Tuesday, July 03, 2007


Kirby Olson responds to my earlier post about fascism and writing by saying "fascism and communism [are] the same thing." Good writing is equally impossible under both systems because a "one-party system, with penalties for outliers" prevents honesty.

I agree that there is an important connection between honesty and good writing. This was also Hemingway's point: good writing can only be produced by people who "will not lie" and fascism is a system of government that requires people to lie. (It is a lie.)

What Kirby means by "communism" is probably as inimical to honesty as what Hemingway meant by "fascism". I am not entirely sure that these systems of government are inherently more honest than, say, liberal democracy, however. And I am not sure that fascism and communism are "the same thing" when seen from the point of view of historical plausibility, or imminence, let us say.

What I mean is: writers have very little to fear from communism today. It is not likely that the lie they will be required to support in their work is that of communism (leaving open just exactly what that lie might be). I do think, however, that fascism, which is to say, the total and absolute "incorporation" of private and public concerns (regardless of how many "parties" there may be), is a real threat today. Social life is increasingly conditioned by the coordinated activity of big business and big government.

On a more optimistic note (if that it was what it is), let me say that I have begun to think Hemingway was wrong. Good writing can be produced under fascism. The political ontology of Flarf is arguably "fascist" for precisely this reason: it will not allow fascism (come what may) to destroy poetry. In fact, it seems to me that the whole post-avant tendency is a rejection of honesty (at least in the form that fascism can prevent) as a sine qua non of good writing. That doesn't mean it is a rejection of honesty as such, of course.


Kirby Olson said...

Tomas this is your Lutheran side coming to the fore in which honesty really counts!

You would agree that communism is a severe threat in places like North Korea, right?

Is it possible for any kind of honesty at all to prevail in a society like that?

Millions of people have to live under that system.

Thanks for this.

Liberalism, as Madison defined it, INCLUDED the notion of freedom of speech and freedom of inquiry as the PRINCIPLE underpinning of such a society.

The first amendment to the American Constitution guarantees the freedom of speech.

Communism and fascist societies are based on the belief rather that everybody must parrot a party line and that only the leader shall be able to think or write. Everybody else must parrot the leader.

Kirby Olson said...

I should have written "principal" underpinning, and I should have spelled your name correctly, Thomas.

Thomas Basbøll said...

You're right about North Korea. I don't propose to tell Korean writers how to proceed (I don't think Flarf, for example, would work for them), but, yes, communism does seem to be a worry for them.

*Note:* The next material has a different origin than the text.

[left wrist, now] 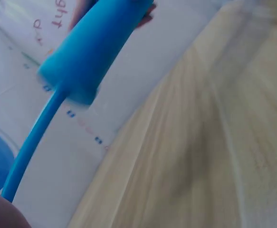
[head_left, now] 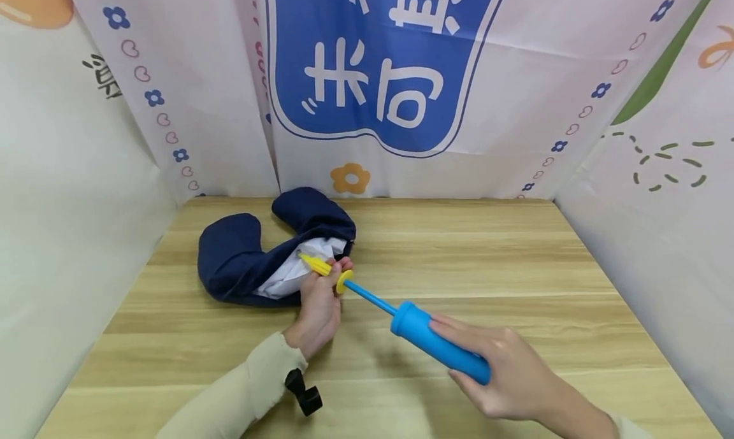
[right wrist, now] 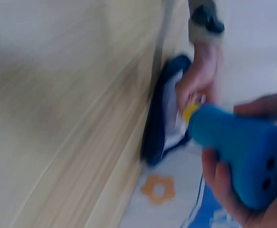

Freedom of speech and/or inquiry does not (especially under current conditions) guarantee the absence of an intense pressure to lie. Most writers/researchers in liberal democracies are "free" to live in poverty and obscurity with their truth, i.e., their "honest opinion".

Freedom from the pressure to lie implies free access to the media of speech and inquiry, regardless of the use one makes of them: access to forms of expression regardless of content. Access not conditional on what one proposes to say or discover.

This use of content by publishers to select access to form (a literary public) is what today's (Western) writers struggle with.

Thomas Basbøll said...

Italian radio introduced Pound's broadcast with a reference to the right to "the free expression of ideas by those qualified to hold them" (qt. from memory). This is not a universal guarantee of access, but if actually applied (one can have doubts about it here) it may offer better conditions for "qualified" writers than liberal democracies offer all writers by not distinguishing between qualified and unqualified ones.

Again, Flarf seems to play very actively with idea of literary qualification (note Kasey's recent remarks about competence).

Thomas Basbøll said...

Or, rather, ... by not distinguishing FORMALLY between qualified and unqualified writers.